= Beginning of Section =

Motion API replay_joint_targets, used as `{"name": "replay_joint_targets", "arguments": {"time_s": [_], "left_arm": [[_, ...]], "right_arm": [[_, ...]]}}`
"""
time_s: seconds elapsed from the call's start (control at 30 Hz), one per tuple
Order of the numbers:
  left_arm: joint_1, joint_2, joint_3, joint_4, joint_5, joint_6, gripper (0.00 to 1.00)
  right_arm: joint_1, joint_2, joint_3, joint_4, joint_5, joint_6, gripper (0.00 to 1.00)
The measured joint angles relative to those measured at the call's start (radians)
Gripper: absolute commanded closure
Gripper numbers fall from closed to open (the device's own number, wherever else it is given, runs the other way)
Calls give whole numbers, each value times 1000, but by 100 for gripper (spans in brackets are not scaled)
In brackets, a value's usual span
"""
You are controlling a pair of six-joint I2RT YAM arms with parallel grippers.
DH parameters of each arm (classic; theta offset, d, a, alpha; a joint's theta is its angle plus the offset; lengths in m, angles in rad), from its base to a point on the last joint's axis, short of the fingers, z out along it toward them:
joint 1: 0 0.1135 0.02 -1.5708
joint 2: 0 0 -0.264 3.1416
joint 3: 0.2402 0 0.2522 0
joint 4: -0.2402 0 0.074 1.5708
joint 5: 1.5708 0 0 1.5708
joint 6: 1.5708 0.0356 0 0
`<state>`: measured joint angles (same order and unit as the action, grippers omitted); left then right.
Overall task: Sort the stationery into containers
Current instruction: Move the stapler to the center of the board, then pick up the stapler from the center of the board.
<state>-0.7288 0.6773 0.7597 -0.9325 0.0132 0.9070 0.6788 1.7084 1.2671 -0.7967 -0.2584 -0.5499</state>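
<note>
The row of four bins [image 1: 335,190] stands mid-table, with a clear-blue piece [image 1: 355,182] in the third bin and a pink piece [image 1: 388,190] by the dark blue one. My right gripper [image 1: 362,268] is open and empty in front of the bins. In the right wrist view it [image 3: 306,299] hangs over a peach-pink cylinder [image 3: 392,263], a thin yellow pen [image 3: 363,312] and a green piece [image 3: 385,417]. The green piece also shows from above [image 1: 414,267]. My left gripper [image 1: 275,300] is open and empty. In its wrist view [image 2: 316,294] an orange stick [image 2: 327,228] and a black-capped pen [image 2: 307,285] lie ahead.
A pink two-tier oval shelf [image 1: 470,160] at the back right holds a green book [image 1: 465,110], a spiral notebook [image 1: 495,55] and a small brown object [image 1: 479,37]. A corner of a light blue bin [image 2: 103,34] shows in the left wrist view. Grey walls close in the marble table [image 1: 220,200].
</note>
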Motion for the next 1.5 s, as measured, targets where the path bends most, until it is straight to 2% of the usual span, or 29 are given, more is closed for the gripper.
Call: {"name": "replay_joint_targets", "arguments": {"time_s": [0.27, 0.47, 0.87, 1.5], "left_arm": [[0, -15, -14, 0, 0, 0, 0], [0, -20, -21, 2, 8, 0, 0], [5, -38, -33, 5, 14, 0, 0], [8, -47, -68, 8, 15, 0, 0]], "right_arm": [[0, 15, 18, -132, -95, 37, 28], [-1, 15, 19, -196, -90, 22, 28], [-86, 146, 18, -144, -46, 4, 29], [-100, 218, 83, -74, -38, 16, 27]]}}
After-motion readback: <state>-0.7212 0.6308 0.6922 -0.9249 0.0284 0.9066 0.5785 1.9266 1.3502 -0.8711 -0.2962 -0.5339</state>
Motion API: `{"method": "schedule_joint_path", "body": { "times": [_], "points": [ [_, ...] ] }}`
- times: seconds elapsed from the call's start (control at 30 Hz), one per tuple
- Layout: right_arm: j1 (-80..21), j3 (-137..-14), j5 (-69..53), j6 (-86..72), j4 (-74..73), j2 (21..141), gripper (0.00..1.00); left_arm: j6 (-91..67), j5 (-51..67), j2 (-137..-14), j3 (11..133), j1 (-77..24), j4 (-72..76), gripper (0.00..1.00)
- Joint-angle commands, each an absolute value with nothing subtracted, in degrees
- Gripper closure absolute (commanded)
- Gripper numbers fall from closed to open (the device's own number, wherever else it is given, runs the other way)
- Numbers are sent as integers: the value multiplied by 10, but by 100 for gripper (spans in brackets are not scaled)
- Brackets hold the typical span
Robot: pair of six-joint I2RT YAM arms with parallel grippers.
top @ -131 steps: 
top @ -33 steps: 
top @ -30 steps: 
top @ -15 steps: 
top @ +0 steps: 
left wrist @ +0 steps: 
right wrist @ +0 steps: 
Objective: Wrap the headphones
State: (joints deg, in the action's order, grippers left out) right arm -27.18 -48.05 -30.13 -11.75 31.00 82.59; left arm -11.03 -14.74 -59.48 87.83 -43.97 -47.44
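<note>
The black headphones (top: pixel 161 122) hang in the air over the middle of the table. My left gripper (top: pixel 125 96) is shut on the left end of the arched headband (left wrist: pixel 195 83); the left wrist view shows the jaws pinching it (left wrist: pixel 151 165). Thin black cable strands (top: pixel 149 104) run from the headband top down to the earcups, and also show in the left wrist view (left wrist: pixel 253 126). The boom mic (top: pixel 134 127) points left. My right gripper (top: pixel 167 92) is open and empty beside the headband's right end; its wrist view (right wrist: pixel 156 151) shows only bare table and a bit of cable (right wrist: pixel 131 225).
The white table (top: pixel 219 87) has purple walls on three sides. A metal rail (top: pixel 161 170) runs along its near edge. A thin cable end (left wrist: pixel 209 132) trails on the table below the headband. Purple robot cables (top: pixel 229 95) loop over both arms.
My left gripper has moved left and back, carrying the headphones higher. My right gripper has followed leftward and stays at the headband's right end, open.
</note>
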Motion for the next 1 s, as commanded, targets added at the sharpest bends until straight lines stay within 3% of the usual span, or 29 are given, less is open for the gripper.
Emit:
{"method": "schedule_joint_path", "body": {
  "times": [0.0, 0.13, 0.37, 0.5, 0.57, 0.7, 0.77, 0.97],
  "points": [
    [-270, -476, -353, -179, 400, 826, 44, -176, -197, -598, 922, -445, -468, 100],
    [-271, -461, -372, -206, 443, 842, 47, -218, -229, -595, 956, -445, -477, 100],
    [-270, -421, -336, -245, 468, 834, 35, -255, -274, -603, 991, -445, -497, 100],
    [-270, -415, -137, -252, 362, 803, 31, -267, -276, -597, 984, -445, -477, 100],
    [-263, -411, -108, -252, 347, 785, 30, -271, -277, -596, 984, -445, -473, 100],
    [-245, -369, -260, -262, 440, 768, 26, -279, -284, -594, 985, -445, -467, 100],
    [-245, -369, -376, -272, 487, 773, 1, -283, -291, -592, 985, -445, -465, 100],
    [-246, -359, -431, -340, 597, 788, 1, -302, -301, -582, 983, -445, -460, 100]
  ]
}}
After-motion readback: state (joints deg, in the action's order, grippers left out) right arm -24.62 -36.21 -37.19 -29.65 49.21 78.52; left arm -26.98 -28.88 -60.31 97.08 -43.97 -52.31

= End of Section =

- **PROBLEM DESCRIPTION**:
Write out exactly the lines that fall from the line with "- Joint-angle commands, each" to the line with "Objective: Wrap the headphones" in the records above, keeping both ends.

- **FINISHED TASK**:
- Joint-angle commands, each an absolute value with nothing subtracted, in degrees
- Gripper closure absolute (commanded)
- Gripper numbers fall from closed to open (the device's own number, wherever else it is given, runs the other way)
- Numbers are sent as integers: the value multiplied by 10, but by 100 for gripper (spans in brackets are not scaled)
- Brackets hold the typical span
Robot: pair of six-joint I2RT YAM arms with parallel grippers.
top @ -131 steps: 
top @ -33 steps: 
top @ -30 steps: 
top @ -15 steps: 
top @ +0 steps: 
left wrist @ +0 steps: 
right wrist @ +0 steps: 
Objective: Wrap the headphones

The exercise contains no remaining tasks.